OutOfRangeError (see above for traceback): FIFOQueue '_1_batch_join/fifo_queue' is closed and has insufficient elements (requested 90, current size 0) [[Node: batch_join = QueueDequeueUpToV2[component_types=[DT_FLOAT, DT_INT64], timeout_ms=-1, _device="/job:localhost/replica:0/task:0/cpu:0"](batch_join/fifo_queue, _recv_batch_size_0)]] #338

uzair789 · 2017-06-20T20:38:32Z

Hi,

I am trying to train a facenet model on my own dataset. My dataset consists of images which were obtained by using a face detector developed at our lab at CMU. There is no problem with the generated crops. I have used the same dataset for training different models in Caffe.

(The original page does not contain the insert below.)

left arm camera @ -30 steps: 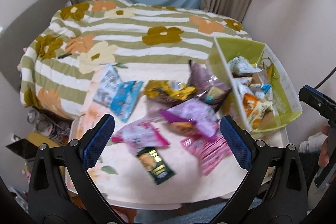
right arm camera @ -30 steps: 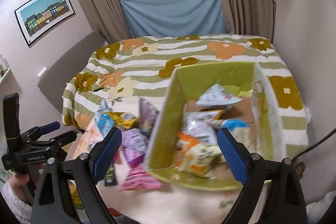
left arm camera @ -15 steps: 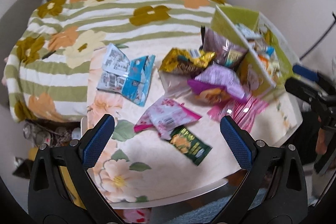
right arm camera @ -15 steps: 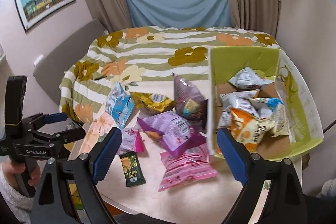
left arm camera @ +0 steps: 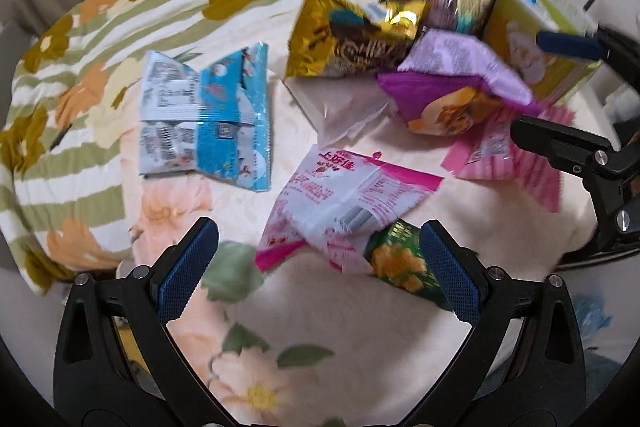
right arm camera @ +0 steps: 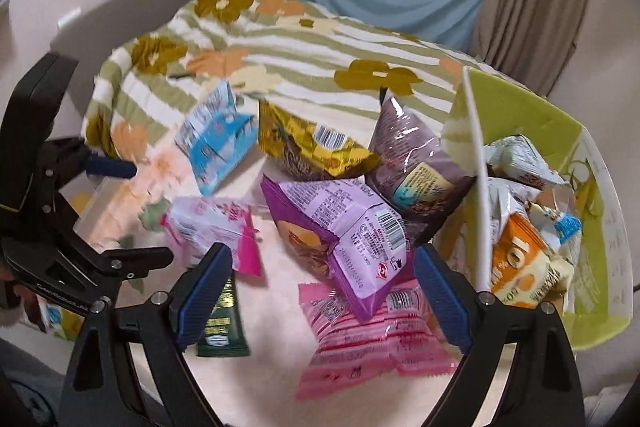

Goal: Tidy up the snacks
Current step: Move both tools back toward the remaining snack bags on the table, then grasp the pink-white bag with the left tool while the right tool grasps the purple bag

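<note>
both grippers have come down closer over the snack packets beside the green box (right arm camera: 520,115), the left gripper (left arm camera: 318,259) and right gripper (right arm camera: 322,285) with jaws wide and empty, so picking seems next.

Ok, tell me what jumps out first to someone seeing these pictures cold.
A bright scatter of snack packets on the floral table: a purple bag lying on a pink striped packet in the middle, a blue-and-white packet further back. To the right stands a lime-green box already holding several packets. Both the left gripper and the right gripper hang open above the packets, holding nothing.
</note>
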`<state>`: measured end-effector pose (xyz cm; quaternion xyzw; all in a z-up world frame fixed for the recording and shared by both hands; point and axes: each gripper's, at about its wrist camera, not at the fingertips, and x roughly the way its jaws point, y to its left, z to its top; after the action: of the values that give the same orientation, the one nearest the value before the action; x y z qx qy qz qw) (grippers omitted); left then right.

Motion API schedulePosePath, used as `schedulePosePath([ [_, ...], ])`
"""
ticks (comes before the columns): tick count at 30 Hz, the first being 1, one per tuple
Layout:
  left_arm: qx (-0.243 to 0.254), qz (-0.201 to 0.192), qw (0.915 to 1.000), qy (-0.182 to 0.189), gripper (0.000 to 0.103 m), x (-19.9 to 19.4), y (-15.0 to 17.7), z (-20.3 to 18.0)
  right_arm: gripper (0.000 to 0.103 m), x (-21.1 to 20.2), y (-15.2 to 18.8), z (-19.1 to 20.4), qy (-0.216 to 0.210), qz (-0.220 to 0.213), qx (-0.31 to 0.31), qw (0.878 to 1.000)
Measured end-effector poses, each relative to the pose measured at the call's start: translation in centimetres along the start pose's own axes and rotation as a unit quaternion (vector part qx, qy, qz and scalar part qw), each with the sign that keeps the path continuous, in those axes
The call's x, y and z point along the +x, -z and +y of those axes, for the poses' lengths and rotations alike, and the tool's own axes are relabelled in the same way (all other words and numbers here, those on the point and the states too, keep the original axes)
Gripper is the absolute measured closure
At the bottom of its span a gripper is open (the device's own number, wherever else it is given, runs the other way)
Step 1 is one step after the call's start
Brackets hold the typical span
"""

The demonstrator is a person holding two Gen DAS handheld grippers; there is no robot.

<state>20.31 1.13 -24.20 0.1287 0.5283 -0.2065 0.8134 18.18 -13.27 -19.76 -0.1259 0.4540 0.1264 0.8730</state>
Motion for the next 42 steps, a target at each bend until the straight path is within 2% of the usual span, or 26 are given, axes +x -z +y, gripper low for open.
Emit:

When I change the data_dir path to my own dataset, the training starts and aborts at the third iteration in the first epoch itself. This is the run command that I use:

 python src/train_softmax.py --logs_base_dir /home/uzair/tensorflow/facenet/logs/ --models_base_dir 
 /home/uzair/tensorflow/facenet/models_base_dir/  --image_width 96 --image_height 112 --model_def 
 models.face-resnet --lfw_dir /home/uzair/Datasets/lfw_mtcnnpy_96_112 --optimizer RMSPROP --
 learning_rate -1 --max_nrof_epochs 80 --keep_probability 0.8 --random_crop --random_flip --
 learning_rate_schedule_file /home/uzair/tensorflow/facenet/data/learning_rate_schedule_classifier_casia.txt --weight_decay 5e-5 --
 center_loss_factor 1e-2 --center_loss_alfa 0.9 --lfw_pairs /home/uzair/tensorflow/facenet/data/pairs.txt -
 -embedding_size 512 --batch_size 90 --epoch_size 100 --data_dir /home/uzair/caffe-
 face/datasets/CASIA/CAISAdataset_112X96_#2

I have looked at other solutions where people suggest reducing the --epoch_size value but I see that in the code the

    index_queue = tf.train.range_input_producer(range_size, num_epochs=None,
                         shuffle=True, seed=None, capacity=32)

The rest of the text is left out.